The thrusts of his cock took wind out of my lungs. I moved my elbows closer to the tomato farmer and popped my ass up a notch. I think his cock fit better. I looked back and Sean was gone. Steve reached around and started stroking my cock. Was this allowed?
Nobody answered. Sean’s rhythm sped up and everything beneath my bellow button felt too good. Steve’s gentle tomato squeezing hands molested my dangling genitals like soft jelly fish tentacles and his bit fat cock danced the around my pussy further complicated things. I could not think. Steve leaned forward and sucked my right ear lobe. I turned towards him and let him put his tongue deneme bonusu veren siteler into mine. He bit my lip. “Your pussy is worth all of it, that soft little pussy, so kind to this old geezer.
I knew there was a line of 44 stroking cocks behind me, but it just surfaced out of the pits of my belly: “Oh big daddy, fuck that ass.” A peach perfumed gust smacked up against my body. I looked back and saw Steve’s mouth a big black hole and his all white zombie eyes glowed under his cap. His balls flooded a gallon of cum in my ass.
It was Kevin and his authoritative branch waving it at Steven.
“Toss your hat in the fire. Let’s try to keep it under five minutes gentlemen.”
A few hours had past and the night sky had arrived. Kevin brought Tiki torches. The picnic table was about to collapse, it squeaked and leaned to one side. It barely held its nails together with all the fucking and rows of my bottled waters and Coronas. My sweaty round bubbles now flickered with orange and shimmying shadows of a Republican cock in my ass and my own jiggling flesh.
“What number?” I said.
“This is thirty-eight,” he said.
Every man followed farmer Steve by sticking their tongues in my mouth while they filled my ass with more cum. I heard the pop echo the skies. I wanted to say it sounded like a firework, but I knew better. Kevin had not been around for hours and he was on foot. He carried a .38 most of the time. I told myself: It could have been something else, anything.

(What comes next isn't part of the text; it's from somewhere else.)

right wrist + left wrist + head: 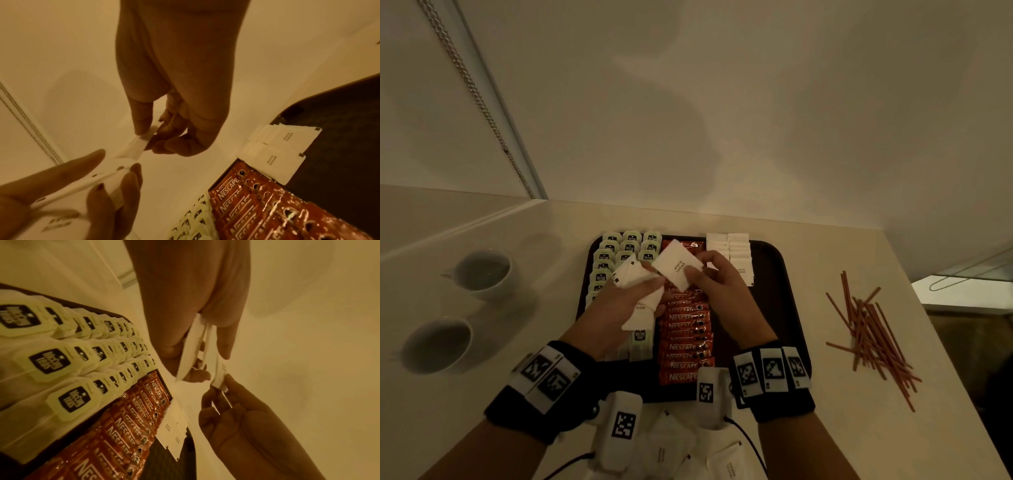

I looked over at Kevin as his wide eyes connected with mine, reassuring me that Sean just blew his brains out probably after pacing the camp and drinking.
I had “forty-four” pounding my ass and “forty fives’” cock in my mouth slushing around.
“After I tear this pussy up, my hat stays on, I aren’t voting for the democrats you lit’ whore beetch!”
He pulled his cock and and dressed my ass cheeks with cum. Zipped up his pants and wondered off into the Tiki torch haze. My elbows and knee caps bled as my mouth and ass oozed seamen. I figured Trump would probably win and the love of my life was dead. But I had sociopath Kevin to cheer me up.
“I need to soak my pussy in a salty bath for two days,” I said.
“I will drive one van, you drive the other,” he said.
Oscar Wilde once said, “The emotions of man are stirred more quickly than man’s intelligence,” and I was on my way to join Sean.